**What to do:** Beginning at the line containing "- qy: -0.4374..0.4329" in the material below and ending at the line containing "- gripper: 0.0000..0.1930", return each line exactly and add nothing.

**Data extract:**

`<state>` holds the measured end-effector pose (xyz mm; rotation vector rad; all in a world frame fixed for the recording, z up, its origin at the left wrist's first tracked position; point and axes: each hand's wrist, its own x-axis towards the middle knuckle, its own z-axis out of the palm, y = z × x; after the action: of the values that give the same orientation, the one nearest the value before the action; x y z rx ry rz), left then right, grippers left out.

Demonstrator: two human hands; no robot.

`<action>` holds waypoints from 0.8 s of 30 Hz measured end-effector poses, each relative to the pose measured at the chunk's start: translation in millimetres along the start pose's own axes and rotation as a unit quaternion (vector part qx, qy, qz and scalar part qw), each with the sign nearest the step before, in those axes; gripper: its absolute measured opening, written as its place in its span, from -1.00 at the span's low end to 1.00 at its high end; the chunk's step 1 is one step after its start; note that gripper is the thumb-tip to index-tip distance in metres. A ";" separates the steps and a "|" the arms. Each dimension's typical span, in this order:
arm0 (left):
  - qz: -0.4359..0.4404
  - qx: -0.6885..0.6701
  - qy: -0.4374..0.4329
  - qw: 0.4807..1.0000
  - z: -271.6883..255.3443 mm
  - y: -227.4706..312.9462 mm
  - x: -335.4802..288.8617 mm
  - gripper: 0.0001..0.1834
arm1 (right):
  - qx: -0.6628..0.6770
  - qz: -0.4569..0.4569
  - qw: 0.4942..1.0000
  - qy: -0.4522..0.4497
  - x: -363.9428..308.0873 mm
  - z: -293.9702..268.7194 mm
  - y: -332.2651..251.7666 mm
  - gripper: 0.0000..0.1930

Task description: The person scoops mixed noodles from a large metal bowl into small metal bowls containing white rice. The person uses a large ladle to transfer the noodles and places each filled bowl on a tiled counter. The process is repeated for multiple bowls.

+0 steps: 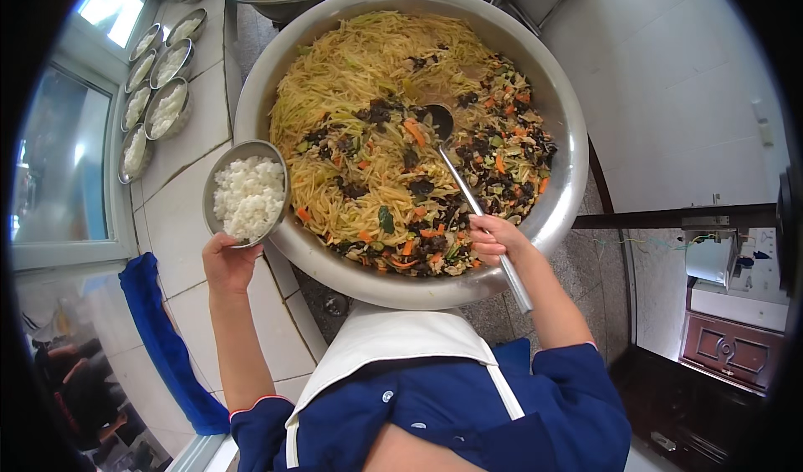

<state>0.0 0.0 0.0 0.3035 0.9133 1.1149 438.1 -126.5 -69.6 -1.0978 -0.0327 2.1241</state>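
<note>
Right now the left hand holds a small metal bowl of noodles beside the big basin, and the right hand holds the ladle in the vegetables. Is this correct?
Not quite. The small metal bowl in the left hand holds white rice, not noodles; the head view shows it. The rest stands: the bowl is beside the big basin, and the right hand holds the ladle in the vegetables.

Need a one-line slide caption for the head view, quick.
Left hand holds a round steel bowl of white rice beside a large steel basin of shredded vegetables; right hand grips a long steel ladle.

Single head-worn fisheye view, looking steeply down, close over a large metal basin (562, 189), edges bending
</note>
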 end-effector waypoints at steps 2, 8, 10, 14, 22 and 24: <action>-0.015 0.007 -0.007 1.000 6.3 -9.0 1.4 -0.48 | 0.149 0.017 0.986 -0.078 -12.9 -8.0 11.0 -0.65; -0.054 0.025 0.004 0.998 36.0 -39.9 11.1 -0.54 | 0.252 -0.040 0.963 -0.092 -40.1 22.9 27.4 -0.63; -0.067 0.030 -0.014 0.997 45.0 -50.9 17.3 -0.54 | 0.202 -0.054 0.977 -0.048 -47.4 34.0 27.9 -0.62; -0.074 0.073 -0.073 0.992 47.1 -78.4 40.3 -0.46 | 0.116 -0.076 0.989 -0.048 -63.4 51.5 29.1 -0.61; -0.042 0.077 -0.017 0.996 84.0 -107.7 60.3 -0.35 | -0.045 -0.067 0.997 -0.021 -83.4 130.4 36.1 -0.83; -0.015 0.043 -0.041 0.998 88.5 -102.4 58.0 -0.36 | -0.144 -0.074 0.987 0.022 -81.6 146.9 40.2 -0.86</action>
<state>140.3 24.1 -37.6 0.4029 0.8921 1.0304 339.0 -163.3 67.1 -1.2659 -0.3989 2.0026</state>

**Expected answer:**
  - qy: -0.4374..0.4329
  - qw: 0.4807..1.0000
  - z: -271.6883..255.3443 mm
  - y: -227.4706..312.9462 mm
  - x: -335.4802..288.8617 mm
  - gripper: 0.0001..0.1834
arm1 (right):
  - qx: -0.6628..0.6770
  - qz: -0.4569..0.4569
  - qw: 0.4942..1.0000
  - qy: -0.4522..0.4497
  - x: -363.9428..308.0873 mm
  - z: -293.9702..268.7194 mm
  - y: -332.2651..251.7666 mm
  - gripper: 0.0000..0.1930

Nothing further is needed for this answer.